For any picture in the lines below, please leave it out and copy the rest exactly.

== INFORMATION SHOWN

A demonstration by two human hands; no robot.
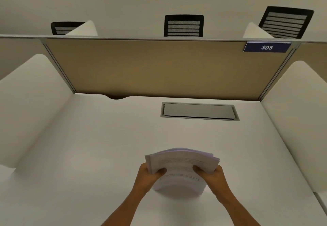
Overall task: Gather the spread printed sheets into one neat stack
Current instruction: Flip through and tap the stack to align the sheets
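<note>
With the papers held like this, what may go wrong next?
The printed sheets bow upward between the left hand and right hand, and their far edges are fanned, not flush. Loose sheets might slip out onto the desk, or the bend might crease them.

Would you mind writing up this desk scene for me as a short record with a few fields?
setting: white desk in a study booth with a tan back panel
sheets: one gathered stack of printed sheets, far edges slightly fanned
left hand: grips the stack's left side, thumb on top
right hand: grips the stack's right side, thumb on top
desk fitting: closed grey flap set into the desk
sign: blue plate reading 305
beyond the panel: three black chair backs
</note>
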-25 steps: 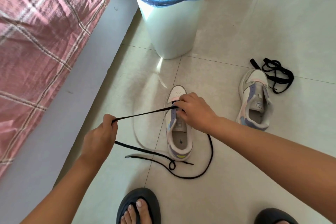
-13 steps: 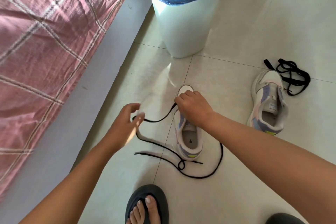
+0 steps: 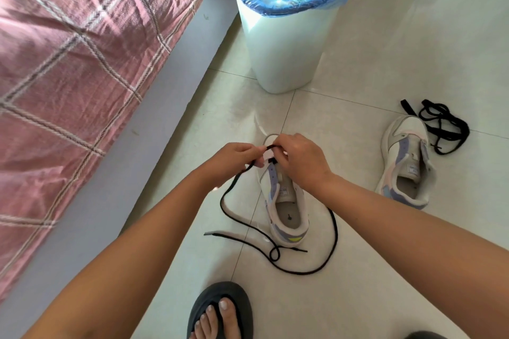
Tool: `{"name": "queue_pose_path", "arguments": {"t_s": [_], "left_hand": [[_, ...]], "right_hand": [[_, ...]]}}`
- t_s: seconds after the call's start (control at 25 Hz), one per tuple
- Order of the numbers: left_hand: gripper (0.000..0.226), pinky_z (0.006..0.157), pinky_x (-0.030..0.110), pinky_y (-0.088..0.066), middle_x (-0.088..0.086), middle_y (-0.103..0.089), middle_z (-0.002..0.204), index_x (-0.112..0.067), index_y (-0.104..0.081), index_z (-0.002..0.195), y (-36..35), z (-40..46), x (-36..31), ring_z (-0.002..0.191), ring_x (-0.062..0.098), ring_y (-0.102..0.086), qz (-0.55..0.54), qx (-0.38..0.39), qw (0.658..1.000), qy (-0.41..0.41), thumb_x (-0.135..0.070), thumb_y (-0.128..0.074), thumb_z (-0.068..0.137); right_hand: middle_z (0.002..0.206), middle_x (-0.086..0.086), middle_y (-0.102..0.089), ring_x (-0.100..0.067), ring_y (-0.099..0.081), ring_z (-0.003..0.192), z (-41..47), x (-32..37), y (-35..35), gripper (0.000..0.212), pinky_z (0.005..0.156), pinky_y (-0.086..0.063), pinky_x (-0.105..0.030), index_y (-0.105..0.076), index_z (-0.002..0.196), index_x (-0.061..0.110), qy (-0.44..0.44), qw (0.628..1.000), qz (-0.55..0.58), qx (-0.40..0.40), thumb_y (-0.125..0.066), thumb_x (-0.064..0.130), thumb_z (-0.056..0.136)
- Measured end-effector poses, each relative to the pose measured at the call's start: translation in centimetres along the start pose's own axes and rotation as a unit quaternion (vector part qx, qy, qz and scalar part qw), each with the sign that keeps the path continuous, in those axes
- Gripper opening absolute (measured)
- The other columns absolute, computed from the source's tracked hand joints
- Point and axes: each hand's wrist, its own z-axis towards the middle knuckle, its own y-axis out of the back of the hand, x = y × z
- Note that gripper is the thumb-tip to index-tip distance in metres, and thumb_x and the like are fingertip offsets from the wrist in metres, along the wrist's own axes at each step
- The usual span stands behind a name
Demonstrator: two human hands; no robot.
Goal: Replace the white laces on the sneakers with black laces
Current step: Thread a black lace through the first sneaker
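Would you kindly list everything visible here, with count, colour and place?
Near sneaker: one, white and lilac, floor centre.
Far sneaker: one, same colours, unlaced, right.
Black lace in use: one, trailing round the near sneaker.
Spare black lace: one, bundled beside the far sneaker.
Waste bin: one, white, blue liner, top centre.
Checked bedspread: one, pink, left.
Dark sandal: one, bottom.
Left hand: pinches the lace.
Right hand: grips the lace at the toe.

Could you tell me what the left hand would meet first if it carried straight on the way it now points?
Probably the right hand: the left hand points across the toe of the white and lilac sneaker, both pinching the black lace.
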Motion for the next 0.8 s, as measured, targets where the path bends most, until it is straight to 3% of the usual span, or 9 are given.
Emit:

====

▸ ANSWER SECTION
A demonstration by two human hands; no robot.
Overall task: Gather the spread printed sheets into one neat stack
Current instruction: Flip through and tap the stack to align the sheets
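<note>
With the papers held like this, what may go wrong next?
The printed sheets bow upward between the left hand and right hand, and their far edges are fanned, not flush. Loose sheets might slip out onto the desk, or the bend might crease them.

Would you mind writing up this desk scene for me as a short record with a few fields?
setting: white desk in a study booth with a tan back panel
sheets: one gathered stack of printed sheets, far edges slightly fanned
left hand: grips the stack's left side, thumb on top
right hand: grips the stack's right side, thumb on top
desk fitting: closed grey flap set into the desk
sign: blue plate reading 305
beyond the panel: three black chair backs
</note>
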-25 steps: 
-13 steps: 
+0 steps: 
Tool: `{"name": "queue_pose_path", "arguments": {"t_s": [_], "left_hand": [[_, ...]], "right_hand": [[_, ...]]}}`
- t_s: seconds after the call's start (control at 25 Hz), one per tuple
- Order of the numbers: left_hand: gripper (0.000..0.226), pinky_z (0.006..0.157), pinky_x (-0.030..0.110), pinky_y (-0.088..0.066), middle_x (-0.088..0.086), middle_y (-0.103..0.089), middle_z (-0.002..0.204), index_x (-0.112..0.067), index_y (-0.104..0.081), index_z (-0.002..0.195), y (-36..35), z (-40..46), x (-36..31), ring_z (-0.002..0.191), ring_x (-0.062..0.098), ring_y (-0.102..0.086), qz (-0.55..0.54), qx (-0.38..0.39), qw (0.658..1.000), qy (-0.41..0.41), thumb_x (-0.135..0.070), thumb_y (-0.128..0.074), thumb_z (-0.068..0.137); right_hand: middle_z (0.002..0.206), middle_x (-0.086..0.086), middle_y (-0.102..0.089), ring_x (-0.100..0.067), ring_y (-0.099..0.081), ring_z (-0.003..0.192), z (-41..47), x (-32..37), y (-35..35), gripper (0.000..0.212), pinky_z (0.005..0.156), pinky_y (-0.086..0.063), pinky_x (-0.105..0.030), index_y (-0.105..0.076), index_z (-0.002..0.196), index_x (-0.061..0.110), qy (-0.44..0.44), qw (0.628..1.000), qz (-0.55..0.58), qx (-0.40..0.40), thumb_y (-0.125..0.066), thumb_x (-0.064..0.130), thumb_z (-0.056..0.136)
- Measured end-effector poses, each relative to the pose measured at the call's start: translation in centimetres along the start pose's own axes and rotation as a unit quaternion (vector part qx, qy, qz and scalar part qw), each with the sign that keeps the path continuous, in those axes
- Gripper opening absolute (measured)
- The other columns absolute, computed from the source's tracked hand joints
- Point and axes: each hand's wrist, its own z-axis towards the middle knuckle, its own y-axis out of the back of the hand, x = y × z
- Note that gripper is the thumb-tip to index-tip distance in metres, and thumb_x and the like are fingertip offsets from the wrist in metres, along the wrist's own axes at each step
- The usual span stands behind a name
Demonstrator: two human hands; no robot.
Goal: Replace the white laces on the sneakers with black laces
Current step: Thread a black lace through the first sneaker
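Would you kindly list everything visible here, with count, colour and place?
Near sneaker: one, white and lilac, floor centre.
Far sneaker: one, same colours, unlaced, right.
Black lace in use: one, trailing round the near sneaker.
Spare black lace: one, bundled beside the far sneaker.
Waste bin: one, white, blue liner, top centre.
Checked bedspread: one, pink, left.
Dark sandal: one, bottom.
Left hand: pinches the lace.
Right hand: grips the lace at the toe.

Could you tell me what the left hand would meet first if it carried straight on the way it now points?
Probably the right hand: the left hand points across the toe of the white and lilac sneaker, both pinching the black lace.
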Motion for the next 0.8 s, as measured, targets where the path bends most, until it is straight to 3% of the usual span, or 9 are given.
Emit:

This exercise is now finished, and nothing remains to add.